--- Records for this task ---
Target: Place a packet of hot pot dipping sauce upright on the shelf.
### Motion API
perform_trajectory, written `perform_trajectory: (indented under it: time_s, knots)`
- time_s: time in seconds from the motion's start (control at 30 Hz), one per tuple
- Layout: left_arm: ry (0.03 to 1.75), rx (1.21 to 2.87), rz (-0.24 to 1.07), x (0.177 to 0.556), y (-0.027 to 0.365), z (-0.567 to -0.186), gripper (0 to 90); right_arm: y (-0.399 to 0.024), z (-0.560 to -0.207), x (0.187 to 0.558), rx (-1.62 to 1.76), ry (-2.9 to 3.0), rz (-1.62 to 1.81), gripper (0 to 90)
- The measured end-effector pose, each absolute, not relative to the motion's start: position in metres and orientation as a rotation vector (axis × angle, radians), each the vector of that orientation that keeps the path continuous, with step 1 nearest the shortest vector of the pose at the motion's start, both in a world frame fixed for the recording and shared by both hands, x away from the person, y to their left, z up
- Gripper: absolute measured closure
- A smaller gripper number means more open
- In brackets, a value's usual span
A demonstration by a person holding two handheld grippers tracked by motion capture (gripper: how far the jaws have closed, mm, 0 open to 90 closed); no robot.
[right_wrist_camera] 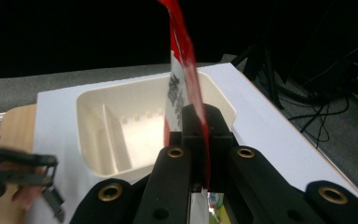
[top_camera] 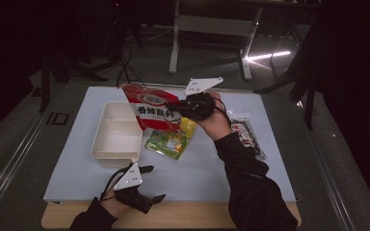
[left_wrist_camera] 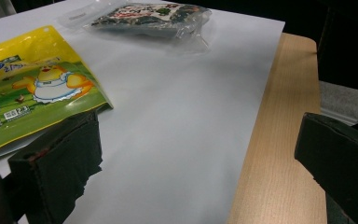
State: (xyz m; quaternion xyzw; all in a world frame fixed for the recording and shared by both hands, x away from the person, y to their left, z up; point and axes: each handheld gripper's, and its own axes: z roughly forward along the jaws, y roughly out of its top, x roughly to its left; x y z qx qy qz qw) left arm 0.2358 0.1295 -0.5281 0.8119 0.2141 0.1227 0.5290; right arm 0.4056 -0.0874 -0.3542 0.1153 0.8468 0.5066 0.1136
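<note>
A red snack packet (top_camera: 150, 109) with white lettering hangs in the air over the right edge of a cream divided tray (top_camera: 107, 144). My right gripper (top_camera: 172, 106) is shut on the packet's right side. In the right gripper view the jaws (right_wrist_camera: 196, 125) pinch the packet (right_wrist_camera: 182, 70) edge-on, with the tray (right_wrist_camera: 98, 140) just beyond. My left gripper (top_camera: 155, 183) rests low near the table's front edge, open with nothing between its fingers. In its own view the left gripper (left_wrist_camera: 196, 168) stands wide over bare white paper.
A yellow-green packet (top_camera: 169, 140) lies flat just right of the tray, also near the left jaw (left_wrist_camera: 32, 88). A dark seaweed packet (top_camera: 246, 132) in clear wrap (left_wrist_camera: 151, 16) lies at the right. White paper (top_camera: 207, 168) covers the wooden table (left_wrist_camera: 284, 149).
</note>
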Motion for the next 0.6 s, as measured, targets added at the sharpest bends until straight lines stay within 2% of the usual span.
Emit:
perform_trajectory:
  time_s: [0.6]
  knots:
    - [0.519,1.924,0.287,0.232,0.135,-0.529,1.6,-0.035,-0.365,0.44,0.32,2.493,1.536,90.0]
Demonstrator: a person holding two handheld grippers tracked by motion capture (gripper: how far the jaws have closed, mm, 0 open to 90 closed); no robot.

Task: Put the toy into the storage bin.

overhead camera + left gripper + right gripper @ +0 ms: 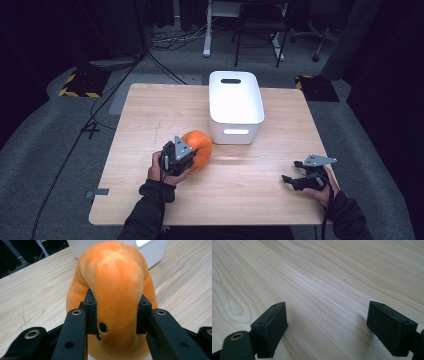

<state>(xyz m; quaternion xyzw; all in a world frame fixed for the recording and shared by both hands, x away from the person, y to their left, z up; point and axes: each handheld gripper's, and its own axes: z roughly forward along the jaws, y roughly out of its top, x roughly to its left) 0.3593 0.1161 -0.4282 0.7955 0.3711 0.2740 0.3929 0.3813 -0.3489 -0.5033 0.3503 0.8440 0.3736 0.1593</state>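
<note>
An orange plush pumpkin (200, 145) rests on the wooden table (150, 115), just in front of a white bin (235, 102). My left gripper (186, 161) is shut on the pumpkin (117, 285); both jaws press into its soft sides and dent it. Two small dark spots mark the plush between the jaws. My right gripper (289, 181) sits low over the table's right front part, open, with bare wood (329, 290) between its fingertips (272, 327).
The white bin stands upright behind the pumpkin, its handle slot facing me. Beyond the table lie grey carpet, cables (170, 37), a desk frame and chair legs (260, 35). Yellow-black striped pads (82, 85) flank the table's far corners.
</note>
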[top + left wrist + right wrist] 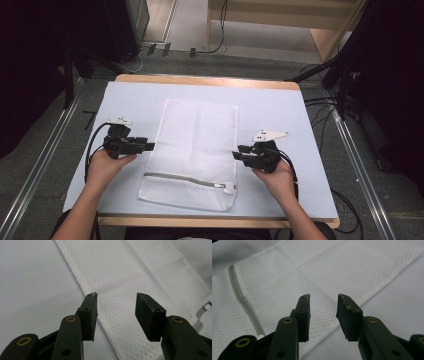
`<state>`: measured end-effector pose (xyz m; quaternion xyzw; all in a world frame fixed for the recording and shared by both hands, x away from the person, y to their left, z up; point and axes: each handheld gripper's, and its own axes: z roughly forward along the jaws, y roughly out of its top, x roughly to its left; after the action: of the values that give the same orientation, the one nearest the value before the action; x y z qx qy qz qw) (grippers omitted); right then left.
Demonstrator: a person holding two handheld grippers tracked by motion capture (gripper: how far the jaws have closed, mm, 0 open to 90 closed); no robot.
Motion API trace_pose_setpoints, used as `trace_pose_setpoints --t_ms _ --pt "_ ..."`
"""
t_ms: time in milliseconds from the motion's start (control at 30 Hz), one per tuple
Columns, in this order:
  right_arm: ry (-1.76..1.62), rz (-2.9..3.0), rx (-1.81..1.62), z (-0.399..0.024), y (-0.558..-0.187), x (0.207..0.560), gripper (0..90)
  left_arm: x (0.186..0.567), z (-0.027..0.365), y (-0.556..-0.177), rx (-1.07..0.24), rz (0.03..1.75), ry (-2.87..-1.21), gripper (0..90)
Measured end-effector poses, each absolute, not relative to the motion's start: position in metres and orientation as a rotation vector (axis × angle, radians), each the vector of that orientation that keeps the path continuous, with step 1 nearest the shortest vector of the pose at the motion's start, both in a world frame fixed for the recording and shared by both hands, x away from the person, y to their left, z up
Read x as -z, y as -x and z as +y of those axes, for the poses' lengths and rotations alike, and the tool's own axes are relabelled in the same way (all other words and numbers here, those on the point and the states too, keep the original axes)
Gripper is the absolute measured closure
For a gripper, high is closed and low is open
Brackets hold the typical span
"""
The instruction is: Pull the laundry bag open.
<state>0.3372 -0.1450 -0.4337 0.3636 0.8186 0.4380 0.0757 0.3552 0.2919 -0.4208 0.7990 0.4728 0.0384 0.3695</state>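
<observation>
Forearms enter from the near edge, each hand carrying a gripper. Left gripper (150,146) sits at the left long edge of the white mesh laundry bag (192,150); right gripper (236,152) sits at the right long edge. Both sets of jaws stand released, nothing between the pads; in the gripper views the mesh edge lies just beyond and below the tips, apparently not yet touched, though contact is hard to judge at this angle. Bag lies flat, lengthwise, on the pale surface (280,115), its grey zipper (185,179) across the near end with the pull (227,189) at the right. Judgement: the step in hand is the approach to a two-sided pinch of the bag's edges. Next move calls for lowering each gripper onto its edge and closing on the fabric.
</observation>
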Motion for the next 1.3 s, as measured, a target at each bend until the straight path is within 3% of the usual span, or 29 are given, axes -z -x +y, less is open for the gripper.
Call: trace_pose_setpoints --t_ms 567,767,867,1100,1200,1300 --pt "-1.176 2.484 -1.107 -0.131 -0.357 0.466 59.3 0.449 0.289 -0.377 -0.1 1.275 -2.095 53.4" --pt "-1.175 2.473 -1.056 -0.125 -0.361 0.471 58.1 0.45 0.282 -0.377 -0.125 1.257 -2.112 57.9" --pt "-1.171 2.462 -1.038 -0.119 -0.362 0.471 61.0 0.451 0.277 -0.377 -0.132 1.256 -2.118 63.0" --pt "-1.197 2.451 -1.004 -0.118 -0.367 0.47 77.4 0.452 0.275 -0.377 -0.168 1.271 -2.128 78.5" --pt "-1.221 2.465 -1.018 -0.119 -0.37 0.469 87.5 0.453 0.275 -0.379 -0.119 1.267 -2.126 87.7" --pt "-1.213 2.497 -1.024 -0.118 -0.373 0.469 89.4 0.451 0.273 -0.378 -0.13 1.262 -2.144 89.6"
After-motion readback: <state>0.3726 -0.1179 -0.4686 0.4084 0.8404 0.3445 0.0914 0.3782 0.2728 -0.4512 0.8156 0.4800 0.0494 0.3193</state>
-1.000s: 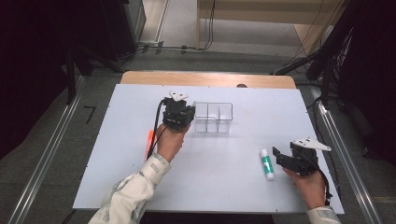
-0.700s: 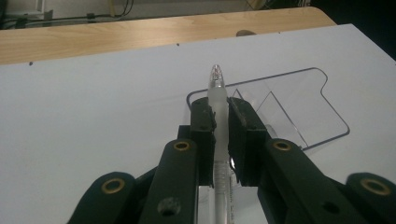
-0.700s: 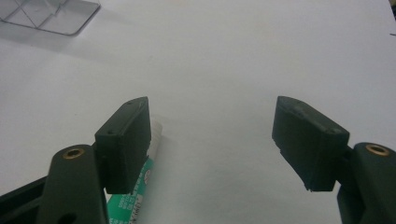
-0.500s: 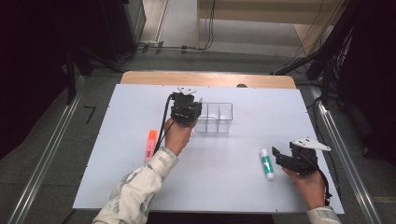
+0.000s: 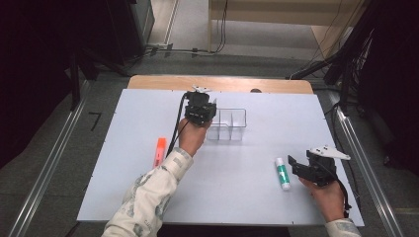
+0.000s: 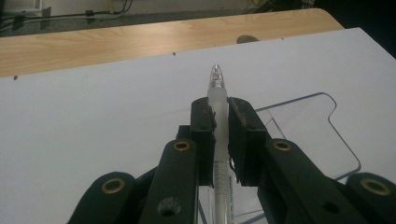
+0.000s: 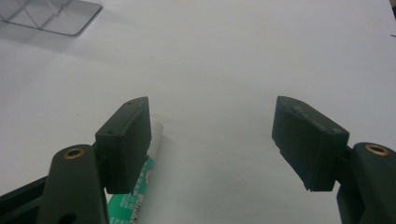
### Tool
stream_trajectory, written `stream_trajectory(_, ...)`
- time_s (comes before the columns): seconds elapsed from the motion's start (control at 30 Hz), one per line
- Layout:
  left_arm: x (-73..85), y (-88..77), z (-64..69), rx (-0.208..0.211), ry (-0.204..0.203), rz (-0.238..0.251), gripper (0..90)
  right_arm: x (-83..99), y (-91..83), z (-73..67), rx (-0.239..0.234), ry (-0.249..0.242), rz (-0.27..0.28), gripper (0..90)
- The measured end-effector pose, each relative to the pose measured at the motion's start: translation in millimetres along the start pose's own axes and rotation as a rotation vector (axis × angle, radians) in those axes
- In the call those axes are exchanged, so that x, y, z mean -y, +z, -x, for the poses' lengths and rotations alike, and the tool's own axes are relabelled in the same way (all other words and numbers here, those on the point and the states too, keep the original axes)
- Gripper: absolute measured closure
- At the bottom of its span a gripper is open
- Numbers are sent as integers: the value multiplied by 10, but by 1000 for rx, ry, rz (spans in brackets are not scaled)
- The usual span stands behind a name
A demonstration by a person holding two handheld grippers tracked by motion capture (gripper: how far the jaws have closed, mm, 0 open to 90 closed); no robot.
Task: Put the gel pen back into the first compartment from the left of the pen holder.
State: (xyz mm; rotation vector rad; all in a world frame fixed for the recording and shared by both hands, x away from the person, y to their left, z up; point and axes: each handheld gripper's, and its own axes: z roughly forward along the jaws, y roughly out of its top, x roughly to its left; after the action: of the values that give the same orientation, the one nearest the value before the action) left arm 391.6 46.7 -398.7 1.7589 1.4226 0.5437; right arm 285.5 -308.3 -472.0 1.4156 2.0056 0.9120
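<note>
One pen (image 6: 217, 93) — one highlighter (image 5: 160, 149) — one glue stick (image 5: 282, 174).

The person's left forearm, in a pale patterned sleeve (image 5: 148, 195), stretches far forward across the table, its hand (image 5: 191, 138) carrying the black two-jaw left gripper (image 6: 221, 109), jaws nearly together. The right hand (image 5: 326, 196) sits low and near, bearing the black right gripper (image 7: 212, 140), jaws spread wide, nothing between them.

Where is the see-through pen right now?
The clear pen is pinched in the left tool, tip pointing away, just at the clear divided box near the table's far middle in the high view.
</note>
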Motion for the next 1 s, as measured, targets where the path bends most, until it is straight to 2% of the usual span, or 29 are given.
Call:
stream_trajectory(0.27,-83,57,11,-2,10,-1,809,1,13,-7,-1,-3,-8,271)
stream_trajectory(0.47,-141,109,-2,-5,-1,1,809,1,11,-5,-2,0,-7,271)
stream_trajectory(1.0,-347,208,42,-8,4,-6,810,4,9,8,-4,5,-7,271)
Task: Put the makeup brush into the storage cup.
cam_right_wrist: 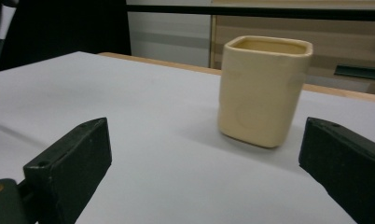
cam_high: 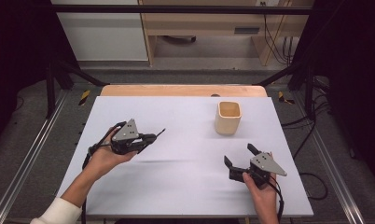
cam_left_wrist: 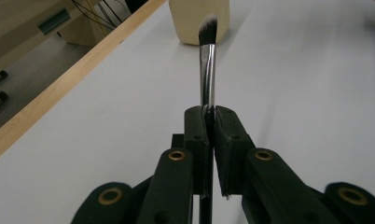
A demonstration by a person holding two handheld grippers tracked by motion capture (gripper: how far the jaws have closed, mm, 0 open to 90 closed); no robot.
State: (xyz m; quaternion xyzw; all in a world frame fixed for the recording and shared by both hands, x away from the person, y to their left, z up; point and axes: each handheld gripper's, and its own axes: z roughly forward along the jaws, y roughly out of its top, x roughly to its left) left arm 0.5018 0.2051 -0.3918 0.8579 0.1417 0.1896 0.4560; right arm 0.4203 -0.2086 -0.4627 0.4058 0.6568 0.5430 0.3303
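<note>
Nearest the person, the right gripper [cam_high: 239, 156] hovers low over the white table [cam_high: 185, 186], jaws spread wide, nothing between them. Across to the left gripper [cam_high: 150, 137]: jaws clamped on a slim brush [cam_left_wrist: 207, 70], its handle cut off below; the left gripper view reveals the dark, white-tipped bristles, a mere sliver from above. Farther back, the cream cup [cam_right_wrist: 262, 88] stands upright, contents hidden.

cup [cam_right_wrist: 262, 88]: glossy ceramic | brush [cam_left_wrist: 207, 65]: shiny metal ferrule | table [cam_high: 185, 177]: matt
</note>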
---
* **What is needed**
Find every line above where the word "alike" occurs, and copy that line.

* **Written solution**
Read x as -z, y as -x and z as +y of those axes, for the poses' lengths and rotations alike, and the tool's own axes are relabelled in the same way (all other words and numbers here, those on the point and the states too, keep the original axes)
- In the call those axes are exchanged, so that x, y, z mean -y, +z, -x, for the poses' lengths and rotations alike, and the tool's own axes are relabelled in the same way (all other words and numbers here, those on the point and the states too, keep the original axes)

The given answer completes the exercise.